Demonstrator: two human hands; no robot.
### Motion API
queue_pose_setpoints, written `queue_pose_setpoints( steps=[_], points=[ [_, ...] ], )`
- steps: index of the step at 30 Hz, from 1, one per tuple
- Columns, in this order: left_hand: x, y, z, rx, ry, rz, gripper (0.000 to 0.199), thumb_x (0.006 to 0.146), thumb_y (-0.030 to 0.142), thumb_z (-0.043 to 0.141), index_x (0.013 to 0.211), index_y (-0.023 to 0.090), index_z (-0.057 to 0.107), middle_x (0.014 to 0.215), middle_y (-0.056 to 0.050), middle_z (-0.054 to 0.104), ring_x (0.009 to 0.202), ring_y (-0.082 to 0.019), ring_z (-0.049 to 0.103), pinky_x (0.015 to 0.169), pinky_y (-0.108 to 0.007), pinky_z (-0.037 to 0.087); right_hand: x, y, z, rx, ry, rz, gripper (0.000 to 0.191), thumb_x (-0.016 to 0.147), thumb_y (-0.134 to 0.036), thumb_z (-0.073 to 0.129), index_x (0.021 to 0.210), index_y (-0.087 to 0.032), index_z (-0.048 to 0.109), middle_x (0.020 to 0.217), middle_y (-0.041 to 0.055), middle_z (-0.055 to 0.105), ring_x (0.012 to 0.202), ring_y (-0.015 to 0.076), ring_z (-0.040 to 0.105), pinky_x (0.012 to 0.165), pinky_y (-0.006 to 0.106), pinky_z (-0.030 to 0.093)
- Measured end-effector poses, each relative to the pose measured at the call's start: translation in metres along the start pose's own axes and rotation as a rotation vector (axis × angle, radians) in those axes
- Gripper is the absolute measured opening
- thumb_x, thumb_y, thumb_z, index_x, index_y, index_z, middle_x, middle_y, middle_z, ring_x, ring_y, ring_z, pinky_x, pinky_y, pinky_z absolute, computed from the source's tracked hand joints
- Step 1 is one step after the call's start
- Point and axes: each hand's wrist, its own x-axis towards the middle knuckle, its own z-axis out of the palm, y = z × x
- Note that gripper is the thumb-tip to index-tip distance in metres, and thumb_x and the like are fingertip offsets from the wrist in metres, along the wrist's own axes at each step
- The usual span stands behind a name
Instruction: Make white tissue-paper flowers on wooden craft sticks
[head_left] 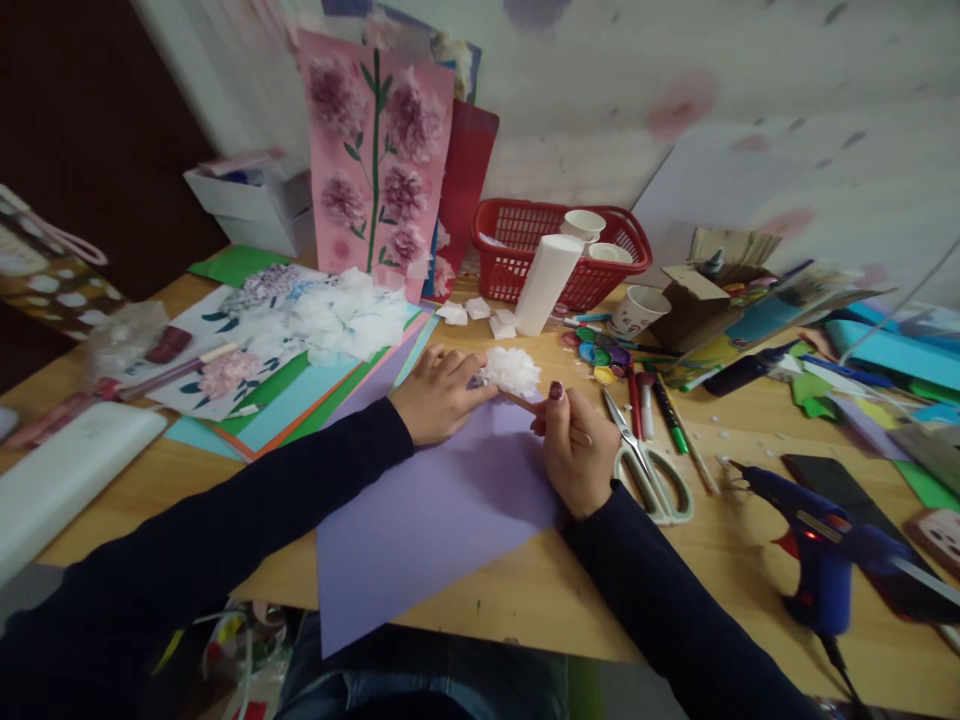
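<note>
A white ruffled paper flower (511, 370) lies on a purple sheet (427, 520) near its upper edge. My left hand (441, 393) rests on the sheet just left of the flower, its fingers spread and the fingertips by the flower's side. My right hand (576, 450) is closed around a thin brown stick (520, 402), whose tip reaches the flower's lower edge. Right of that hand lie open-bladed scissors (649, 470) with pale handles.
Behind stand a red basket (487, 250), a white roll (549, 285), a paper cup (639, 312) and paint pots (596, 352). White fluffy paper (352, 315) lies left; a blue glue gun (817, 530) and black phone (847, 490) lie right.
</note>
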Motion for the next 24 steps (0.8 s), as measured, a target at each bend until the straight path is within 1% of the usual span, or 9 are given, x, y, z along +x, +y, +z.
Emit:
queue_pose_setpoints(
  steps=[3,5,10,14,17,19,21,22,24],
  points=[
    [0.000,-0.002,0.000,-0.021,0.008,-0.004,0.040,0.083,0.018,0.049,0.121,0.026,0.060,0.128,-0.013,0.050,0.110,-0.031,0.043,0.090,-0.049,0.027,-0.003,-0.001,-0.003,0.041,0.048,0.025,0.040,0.096,-0.035,0.039,0.064,-0.019,0.056,0.050,-0.0011,0.058,0.045,0.0107,0.054,0.049,0.022,0.040],
    [0.000,-0.003,0.001,-0.061,0.049,-0.009,0.038,0.082,0.017,0.051,0.117,0.027,0.063,0.123,-0.012,0.054,0.107,-0.030,0.045,0.088,-0.047,0.028,-0.004,-0.001,-0.006,0.076,0.074,0.036,0.042,0.096,-0.037,0.038,0.063,-0.019,0.056,0.049,-0.0012,0.058,0.045,0.0107,0.055,0.050,0.023,0.041],
    [-0.001,-0.011,0.003,-0.116,0.335,-0.077,0.028,0.077,0.011,0.054,0.097,0.024,0.069,0.100,-0.006,0.064,0.094,-0.024,0.052,0.082,-0.042,0.030,-0.002,-0.002,-0.011,0.167,0.125,0.045,0.043,0.096,-0.036,0.038,0.062,-0.018,0.057,0.047,-0.0018,0.057,0.042,0.0100,0.054,0.048,0.022,0.041],
    [-0.004,-0.029,-0.008,-0.027,0.508,-0.224,0.008,0.079,0.025,0.061,0.080,0.020,0.068,0.093,-0.006,0.066,0.089,-0.024,0.052,0.082,-0.042,0.029,-0.001,-0.002,-0.012,0.209,0.145,0.063,0.043,0.095,-0.035,0.039,0.061,-0.018,0.058,0.046,-0.0021,0.056,0.041,0.0095,0.053,0.046,0.022,0.041],
    [-0.009,-0.053,-0.024,0.052,0.607,-0.399,0.019,0.077,0.030,0.065,0.062,0.019,0.063,0.087,-0.005,0.066,0.090,-0.025,0.053,0.086,-0.044,0.028,-0.001,-0.001,-0.013,0.222,0.145,0.079,0.042,0.095,-0.033,0.040,0.061,-0.018,0.058,0.046,-0.0022,0.056,0.041,0.0093,0.053,0.046,0.022,0.041],
    [-0.014,-0.071,-0.036,0.095,0.657,-0.522,0.015,0.077,0.027,0.064,0.064,0.020,0.065,0.090,-0.005,0.066,0.094,-0.026,0.053,0.088,-0.044,0.029,-0.001,-0.001,-0.013,0.219,0.138,0.074,0.041,0.095,-0.033,0.041,0.061,-0.017,0.058,0.046,-0.0023,0.056,0.041,0.0092,0.053,0.047,0.022,0.041],
    [-0.020,-0.090,-0.046,0.108,0.666,-0.626,0.009,0.076,0.023,0.063,0.080,0.022,0.071,0.101,-0.006,0.064,0.100,-0.026,0.052,0.089,-0.042,0.031,-0.001,-0.001,-0.013,0.211,0.122,0.062,0.041,0.095,-0.033,0.041,0.061,-0.017,0.058,0.046,-0.0020,0.055,0.041,0.0092,0.053,0.047,0.022,0.040],
    [-0.023,-0.099,-0.049,0.099,0.649,-0.666,0.015,0.076,0.022,0.063,0.087,0.023,0.072,0.104,-0.006,0.064,0.102,-0.026,0.052,0.090,-0.042,0.032,-0.001,-0.001,-0.013,0.210,0.115,0.056,0.041,0.095,-0.033,0.042,0.061,-0.017,0.058,0.046,-0.0019,0.055,0.042,0.0093,0.053,0.047,0.022,0.040],
    [-0.030,-0.114,-0.053,0.039,0.553,-0.721,0.019,0.075,0.023,0.064,0.091,0.025,0.073,0.102,-0.005,0.065,0.103,-0.027,0.052,0.090,-0.041,0.032,-0.002,0.000,-0.012,0.215,0.103,0.053,0.041,0.095,-0.033,0.042,0.061,-0.017,0.059,0.047,-0.0015,0.055,0.042,0.0096,0.053,0.047,0.022,0.040]
  ],
)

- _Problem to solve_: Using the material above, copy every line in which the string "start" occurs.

- _Solution below_:
- Measured end-effector poses, each relative to the pose measured at the call's start: translation in metres along the start pose's own axes and rotation as a rotation vector (axis × angle, radians) in those axes
- Step 1 is one step after the call's start

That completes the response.